Homer Simpson was betrayed over one, and Ford Fairlane was perpetually in search of one that would meet his exacting standards. I speak of the flaming cocktail -- that unique combination of liquid refreshment and pyrotechnic display that takes the concept of the novelty drink to new heights of thrills and danger.
On a recent fact-finding mission I discovered that the Orlando resident's chances of finding Waco in a glass are slim. Then again, what else should I have expected from a town that can't even commit itself to a decent Fourth of July fireworks show?
I had heard that Gina's on the Water (309 N. Northlake Blvd., Altamonte Springs; 834-5886) was my best bet for scoring a Dr. Pepper shot, an inflammatory concoction created by striking a match to a rum-filled shot glass, then dumping the whole mess into a mug of beer for instant quaffing. But my order was met with naught but suspicious stares.
"We don't serve anything on fire," the manager carefully asserted. "And we don't even have Dr. Pepper. It's for safety reasons." She seemed so spooked that I quickly abandoned my back-up plan: to ask for seltzer water with a side of Pop-Rocks.
The waitstaff at Harold & Maude's Espresso Bar (25 Wall Street Plaza; 422-4279) was more helpful, though lacking in materials. Its makeshift Dr. Pepper was a lit-up slug of 151 rum with a Heineken chaser.
I later learned that the 151 was supposed to be merely the flammable upper layer of a shot predominantly made up of the far tastier Myers brand. Maybe that's why my tongue turned to cotton after I had downed only half of the glass' contents. The fire did not help. Nor did the beer, for that matter.
It made sense that the "Flaming Hurricane" was the top-shelf drink at Apple Annie's Daiquiri Bar (Church Street Station; 422-2434). Why not serve a cocktail of ignited rums and fruit juices to Japanese tourists who are too polite to sue for damages?

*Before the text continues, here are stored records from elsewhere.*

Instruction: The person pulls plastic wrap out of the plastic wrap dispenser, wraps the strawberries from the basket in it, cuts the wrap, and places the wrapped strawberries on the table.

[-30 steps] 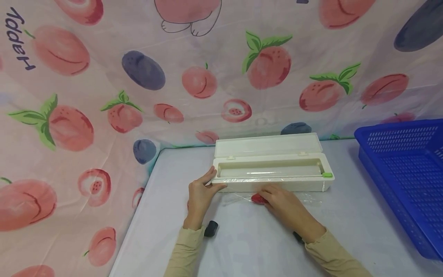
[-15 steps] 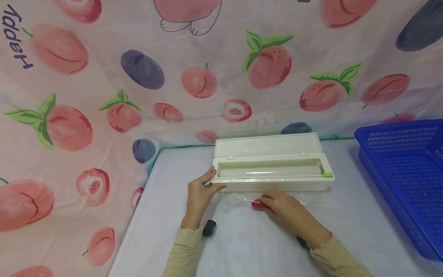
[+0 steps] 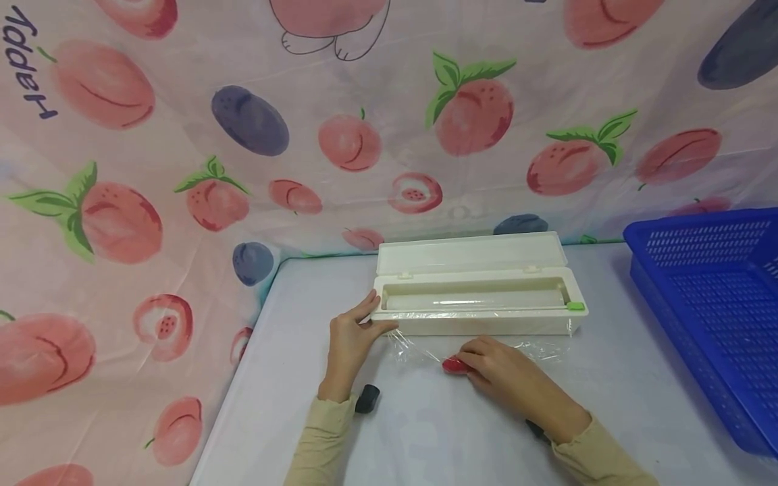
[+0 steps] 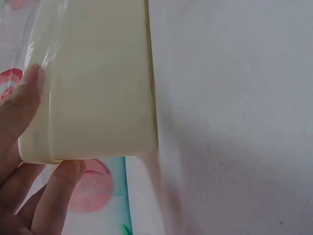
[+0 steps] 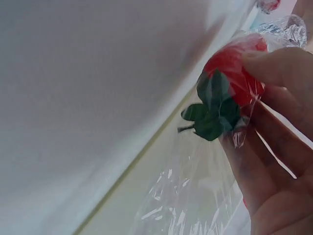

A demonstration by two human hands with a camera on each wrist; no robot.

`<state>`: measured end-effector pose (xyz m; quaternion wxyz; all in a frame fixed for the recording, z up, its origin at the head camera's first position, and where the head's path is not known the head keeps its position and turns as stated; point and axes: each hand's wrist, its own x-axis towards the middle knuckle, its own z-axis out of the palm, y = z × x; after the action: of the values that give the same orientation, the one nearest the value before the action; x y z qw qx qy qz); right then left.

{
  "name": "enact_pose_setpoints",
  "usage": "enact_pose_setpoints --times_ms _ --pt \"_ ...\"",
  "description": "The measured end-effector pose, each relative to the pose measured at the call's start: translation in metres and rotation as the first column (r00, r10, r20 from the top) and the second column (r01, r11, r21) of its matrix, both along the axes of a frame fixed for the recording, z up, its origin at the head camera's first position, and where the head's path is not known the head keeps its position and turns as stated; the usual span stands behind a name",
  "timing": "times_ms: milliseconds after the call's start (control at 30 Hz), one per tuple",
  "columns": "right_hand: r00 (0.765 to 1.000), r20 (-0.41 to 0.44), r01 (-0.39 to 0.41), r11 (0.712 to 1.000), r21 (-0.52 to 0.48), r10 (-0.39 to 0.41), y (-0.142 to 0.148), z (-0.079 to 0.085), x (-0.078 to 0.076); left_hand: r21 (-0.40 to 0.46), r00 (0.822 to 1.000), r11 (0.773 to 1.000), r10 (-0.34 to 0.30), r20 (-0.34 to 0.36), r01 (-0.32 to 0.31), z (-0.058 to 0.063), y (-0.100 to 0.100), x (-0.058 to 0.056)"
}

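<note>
A white cling film dispenser box (image 3: 480, 327) stands on the table, lid raised, with a film roll (image 3: 474, 300) inside and a green cutter slide (image 3: 575, 306) at its right end. My left hand (image 3: 352, 347) grips its left end, thumb on the front edge and fingers at the end wall. In front of the box, my right hand (image 3: 501, 371) pinches a red strawberry (image 3: 454, 365) with green leaves (image 5: 212, 110). Clear cling film (image 5: 181, 200) covers the strawberry and stretches back to the box front.
A blue plastic basket (image 3: 675, 337) stands at the right of the white table (image 3: 425, 432). Behind and to the left hangs a pink fruit-printed cloth (image 3: 365, 88). Dark pieces (image 3: 367, 399) show at both wrists.
My right hand has drawn the strawberry a little toward me, away from the box, and more cling film spans the gap. The left hand holds its place on the box.
</note>
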<state>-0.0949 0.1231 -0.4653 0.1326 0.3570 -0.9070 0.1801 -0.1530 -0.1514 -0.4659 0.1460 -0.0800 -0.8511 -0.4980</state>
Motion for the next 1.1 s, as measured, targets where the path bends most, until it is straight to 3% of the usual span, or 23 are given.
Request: enact_pose_setpoints --times_ms 200,400,567,700,1000,1100 --pt "0.999 -0.010 -0.051 0.998 -0.025 0.051 0.005 0.002 -0.001 -0.019 1.000 1.000 0.007 0.010 -0.006 0.000 0.000 -0.001" --pt "0.996 0.014 -0.087 0.996 -0.006 0.087 0.011 0.005 0.000 0.014 0.999 1.000 -0.016 0.030 0.015 0.001 0.000 0.000" --pt "0.989 -0.027 -0.146 0.989 0.009 0.146 0.018 0.006 -0.001 0.004 0.998 1.000 -0.026 0.059 0.025 0.004 0.000 0.002" --pt "0.982 0.006 -0.191 0.982 -0.002 0.191 0.024 0.004 0.000 -0.018 0.998 1.000 -0.019 0.061 0.021 0.005 -0.001 0.002" --pt "0.984 0.039 -0.175 0.984 -0.016 0.176 0.030 0.002 0.002 -0.008 0.997 1.000 -0.028 0.077 0.029 0.005 -0.001 0.003" --pt "0.983 0.059 -0.171 0.985 -0.026 0.172 0.030 0.000 0.004 -0.052 0.996 0.998 -0.022 0.083 0.026 0.006 0.001 0.006"
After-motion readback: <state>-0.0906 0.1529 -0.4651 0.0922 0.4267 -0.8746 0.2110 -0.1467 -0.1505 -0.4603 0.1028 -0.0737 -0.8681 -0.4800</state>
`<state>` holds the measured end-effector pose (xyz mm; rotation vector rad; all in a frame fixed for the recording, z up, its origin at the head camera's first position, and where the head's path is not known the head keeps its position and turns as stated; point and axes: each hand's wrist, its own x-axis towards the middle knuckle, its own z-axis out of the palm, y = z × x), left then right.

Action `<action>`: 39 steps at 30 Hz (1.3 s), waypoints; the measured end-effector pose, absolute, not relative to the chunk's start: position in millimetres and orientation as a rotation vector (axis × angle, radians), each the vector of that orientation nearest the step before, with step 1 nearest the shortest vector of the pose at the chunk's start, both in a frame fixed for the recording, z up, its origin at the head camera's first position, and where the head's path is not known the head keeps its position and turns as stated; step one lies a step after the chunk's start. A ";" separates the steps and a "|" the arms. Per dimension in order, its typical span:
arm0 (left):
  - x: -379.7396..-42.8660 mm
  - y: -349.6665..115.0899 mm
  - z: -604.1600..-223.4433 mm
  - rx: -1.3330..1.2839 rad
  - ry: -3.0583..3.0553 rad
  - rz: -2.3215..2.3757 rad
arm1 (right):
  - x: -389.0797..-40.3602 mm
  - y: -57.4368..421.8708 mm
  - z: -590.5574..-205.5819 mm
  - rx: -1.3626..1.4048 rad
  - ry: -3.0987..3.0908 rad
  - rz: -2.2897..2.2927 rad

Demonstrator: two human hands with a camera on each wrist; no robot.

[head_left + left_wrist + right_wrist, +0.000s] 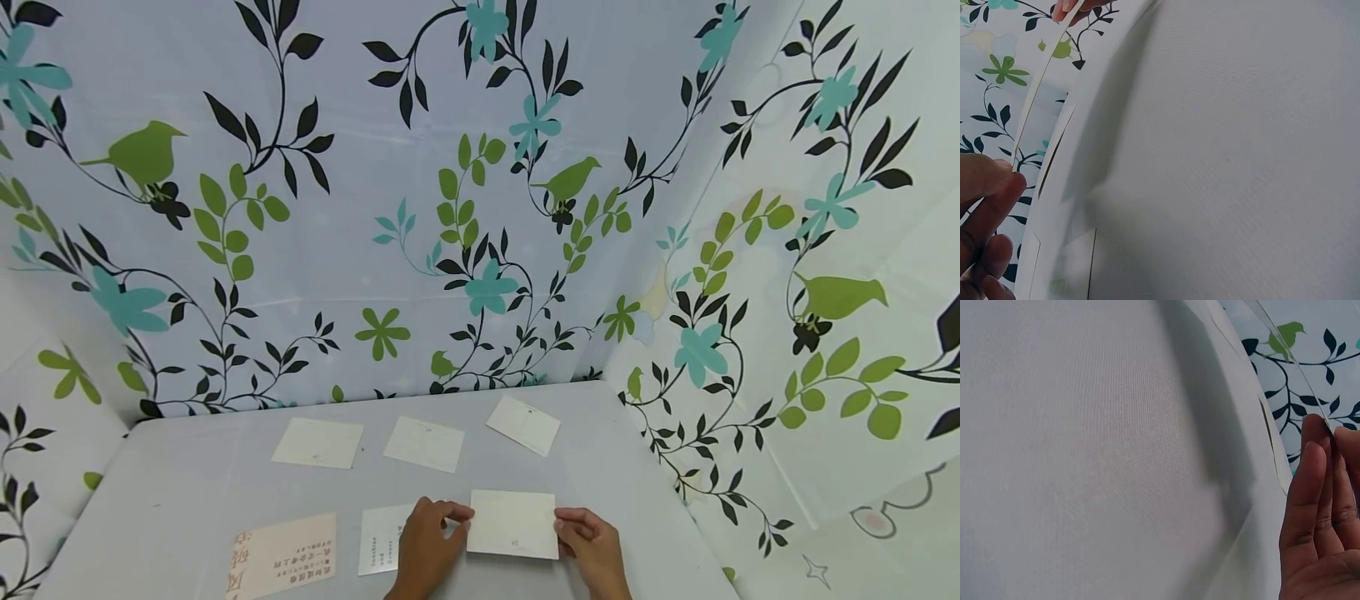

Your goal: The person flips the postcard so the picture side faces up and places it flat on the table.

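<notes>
We see the left hand [429, 540] and right hand [596, 546] each pinching a side edge of a cream card [513, 523], raised off the table [172, 483] at lower centre; leftward lie two printed cards [288, 557]; above, three pale cards [318, 442].

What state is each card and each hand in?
Held cream card, raised off the table
Left hand, pinching that card's left edge
Right hand, pinching its right edge
Pinkish printed card, lying text up
White printed card, lying text up, partly hidden by the left hand
Back-left card, lying mostly blank side up
Back-middle card, likewise
Back-right card, likewise, more askew
</notes>
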<state>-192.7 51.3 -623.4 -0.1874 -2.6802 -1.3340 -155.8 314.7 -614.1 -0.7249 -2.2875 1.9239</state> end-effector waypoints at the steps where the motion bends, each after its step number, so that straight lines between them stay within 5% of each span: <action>1: -192.9 50.9 -623.4 -0.190 -2.681 -1.340 | -155.5 315.8 -613.8 -0.712 -2.298 1.921; 39: -192.0 50.8 -619.0 -0.246 -2.609 -1.542 | -149.4 326.8 -611.2 -0.560 -2.384 1.841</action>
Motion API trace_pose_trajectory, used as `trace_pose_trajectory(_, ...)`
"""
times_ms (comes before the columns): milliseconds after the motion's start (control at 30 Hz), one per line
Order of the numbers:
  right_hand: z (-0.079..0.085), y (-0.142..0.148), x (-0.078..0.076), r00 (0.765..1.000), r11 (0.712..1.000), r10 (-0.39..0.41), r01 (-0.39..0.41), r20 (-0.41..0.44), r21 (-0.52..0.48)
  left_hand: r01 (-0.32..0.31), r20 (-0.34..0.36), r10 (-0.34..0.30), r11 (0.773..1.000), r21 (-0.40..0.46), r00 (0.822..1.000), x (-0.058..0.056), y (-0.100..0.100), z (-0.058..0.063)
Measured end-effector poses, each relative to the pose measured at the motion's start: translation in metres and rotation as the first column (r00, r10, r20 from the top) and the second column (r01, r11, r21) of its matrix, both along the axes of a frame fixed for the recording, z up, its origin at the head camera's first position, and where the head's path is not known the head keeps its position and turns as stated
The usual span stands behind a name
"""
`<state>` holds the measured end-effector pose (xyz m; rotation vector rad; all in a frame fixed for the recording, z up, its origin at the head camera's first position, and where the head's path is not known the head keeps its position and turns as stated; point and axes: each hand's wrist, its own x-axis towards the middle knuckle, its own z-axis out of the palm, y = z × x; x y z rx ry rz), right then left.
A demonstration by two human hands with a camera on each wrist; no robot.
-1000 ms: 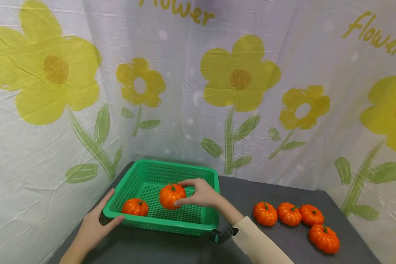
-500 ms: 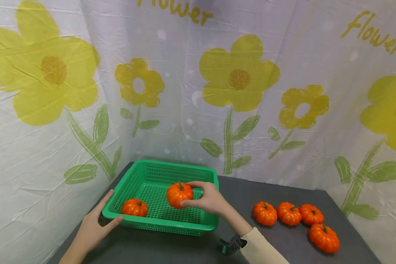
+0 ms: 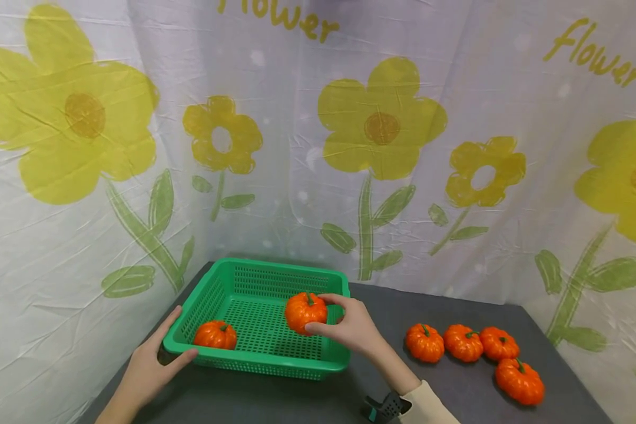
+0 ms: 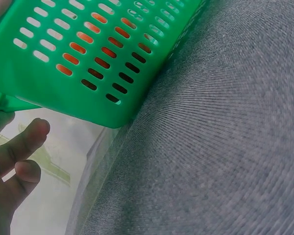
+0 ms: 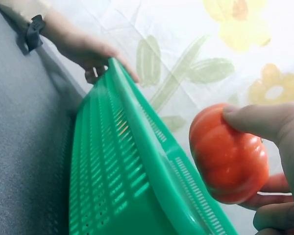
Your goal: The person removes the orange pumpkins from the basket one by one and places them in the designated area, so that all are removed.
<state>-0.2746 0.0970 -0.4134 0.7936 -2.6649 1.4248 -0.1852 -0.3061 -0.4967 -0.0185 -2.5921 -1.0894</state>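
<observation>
An orange pumpkin (image 3: 306, 313) with a green stem is held by my right hand (image 3: 350, 324), thumb on its near side and fingers round the other. It hangs over the right part of a green basket (image 3: 275, 363). A second pumpkin (image 3: 215, 335) lies inside, at the front left; its orange also shows through the wall holes in the left wrist view. My left hand (image 3: 151, 359) grips the basket's front left corner, thumb on the front rim. In the right wrist view the held pumpkin (image 5: 229, 154) is above the basket rim (image 5: 142, 142).
Several more pumpkins (image 3: 463, 343) sit in a group on the dark grey table (image 3: 381, 318), right of the basket. A white curtain (image 3: 297, 206) printed with yellow flowers stands behind and on both sides. A black strap (image 3: 387, 406) is round the right wrist.
My right hand has carried the pumpkin a little to the right over the basket. My left hand, the basket and the other pumpkins have stayed in place.
</observation>
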Motion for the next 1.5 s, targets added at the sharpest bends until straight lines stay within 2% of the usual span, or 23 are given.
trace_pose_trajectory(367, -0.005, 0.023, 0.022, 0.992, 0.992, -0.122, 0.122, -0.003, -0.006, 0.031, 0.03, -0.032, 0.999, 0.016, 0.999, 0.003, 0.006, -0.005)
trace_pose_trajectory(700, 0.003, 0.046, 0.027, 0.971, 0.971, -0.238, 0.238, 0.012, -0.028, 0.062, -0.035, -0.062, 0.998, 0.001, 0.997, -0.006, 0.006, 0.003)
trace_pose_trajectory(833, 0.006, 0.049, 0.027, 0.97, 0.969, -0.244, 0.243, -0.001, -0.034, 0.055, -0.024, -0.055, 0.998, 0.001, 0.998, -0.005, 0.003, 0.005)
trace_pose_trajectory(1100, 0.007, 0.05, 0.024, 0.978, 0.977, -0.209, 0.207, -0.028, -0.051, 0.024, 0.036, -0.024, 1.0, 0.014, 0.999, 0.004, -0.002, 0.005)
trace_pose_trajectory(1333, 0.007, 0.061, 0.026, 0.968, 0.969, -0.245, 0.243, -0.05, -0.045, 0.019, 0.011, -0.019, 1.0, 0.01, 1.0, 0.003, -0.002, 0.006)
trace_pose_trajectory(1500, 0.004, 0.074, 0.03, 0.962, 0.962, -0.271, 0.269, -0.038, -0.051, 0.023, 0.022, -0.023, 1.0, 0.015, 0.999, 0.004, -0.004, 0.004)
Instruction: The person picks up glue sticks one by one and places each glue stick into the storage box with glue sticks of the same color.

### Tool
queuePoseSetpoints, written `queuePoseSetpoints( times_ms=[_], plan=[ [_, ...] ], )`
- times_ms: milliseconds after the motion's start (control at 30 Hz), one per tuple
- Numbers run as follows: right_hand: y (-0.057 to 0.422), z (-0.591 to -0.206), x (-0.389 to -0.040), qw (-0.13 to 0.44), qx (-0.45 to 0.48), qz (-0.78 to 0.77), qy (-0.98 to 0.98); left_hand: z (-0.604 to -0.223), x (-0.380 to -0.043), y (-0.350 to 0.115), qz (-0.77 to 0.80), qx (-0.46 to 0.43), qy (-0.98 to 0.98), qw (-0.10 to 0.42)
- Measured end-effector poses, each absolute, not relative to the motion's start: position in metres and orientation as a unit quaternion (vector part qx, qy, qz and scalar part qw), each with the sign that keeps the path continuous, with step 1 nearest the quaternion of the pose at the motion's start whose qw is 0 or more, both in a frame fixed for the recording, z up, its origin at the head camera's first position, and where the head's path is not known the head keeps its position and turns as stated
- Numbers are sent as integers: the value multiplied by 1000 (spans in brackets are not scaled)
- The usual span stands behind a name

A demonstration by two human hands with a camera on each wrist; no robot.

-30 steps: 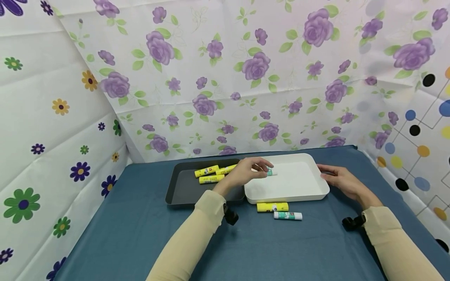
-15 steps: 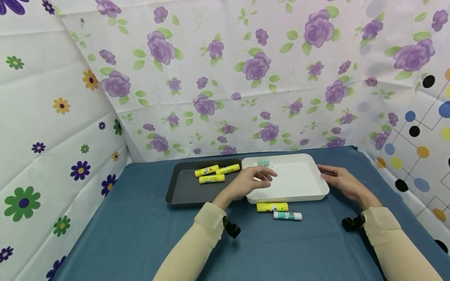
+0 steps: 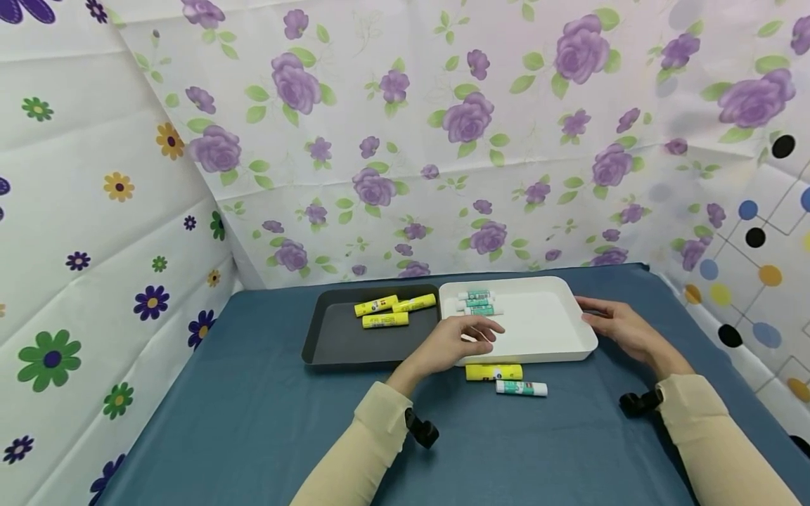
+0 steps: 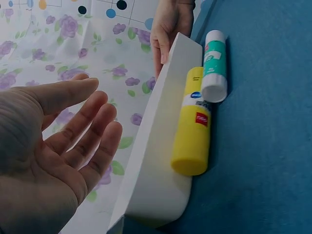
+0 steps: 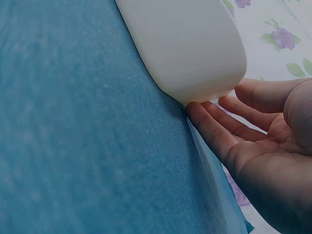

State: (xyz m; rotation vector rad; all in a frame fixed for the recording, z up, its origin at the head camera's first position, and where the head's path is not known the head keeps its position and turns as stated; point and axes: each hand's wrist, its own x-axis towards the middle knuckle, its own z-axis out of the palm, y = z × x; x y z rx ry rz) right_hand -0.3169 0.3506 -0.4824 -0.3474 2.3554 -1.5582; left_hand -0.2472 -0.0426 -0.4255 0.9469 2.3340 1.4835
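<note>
My left hand (image 3: 457, 343) hovers over the front left corner of the white tray (image 3: 544, 330), its fingers loosely bent and holding nothing. Inside that tray, near its left end, lie three white-and-green glue sticks (image 3: 482, 310). My right hand (image 3: 623, 329) touches the tray's right end with its fingertips; in the right wrist view the thumb is at the rim and the fingers (image 5: 214, 129) lie against the wall. Just in front of the tray, a yellow glue stick (image 3: 493, 372) and another white-and-green glue stick (image 3: 522, 388) lie on the cloth.
To the left, a dark grey tray (image 3: 335, 344) stands beside the white one, with three yellow glue sticks (image 3: 385, 320) in it. Blue cloth (image 3: 253, 422) covers the table. A flowered curtain (image 3: 405, 140) hangs behind, with patterned sheets at both sides.
My left hand has drawn back toward the tray's front edge, uncovering the white-and-green glue sticks. My right hand has stayed at the tray's right end.
</note>
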Motion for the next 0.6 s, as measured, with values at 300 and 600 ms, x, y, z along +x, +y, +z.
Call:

The Hurricane burned beautifully but expired after a measly few minutes. I subtracted a few more points when I noticed that it wasn't the liquid that was on fire but the pineapple chips floating in it.
The day was saved by a trip to Monaco Cocktail Bar (56 E. Pine St.; 843-4410), whose staff displayed such mastery of pyro-mixology that I was tempted to report them all to Smokey the Bear.
The pièce de résistance was the "Flaming Lamborghini," a martini glass full of Myers, 151 and Kahlua that I was told to slurp up with twin straws -- while it was still ablaze! -- as my bartender poured blue Curaco and half & half into the sides. Why two straws? Because one might melt, silly.
The dictionary defines "helplessness" as "sticking your face into a raging inferno that you're counting on Nick the Barkeep to put out just in time." But braving the Lamborghini was a rush. The petite African-American woman seated next to me followed my example by sucking back one of her own.
"It was wonderful!" she exulted, throwing her arms around my neck in gratitude. I guess it's not about the fire, after all. It's about the trust. And it's about the love.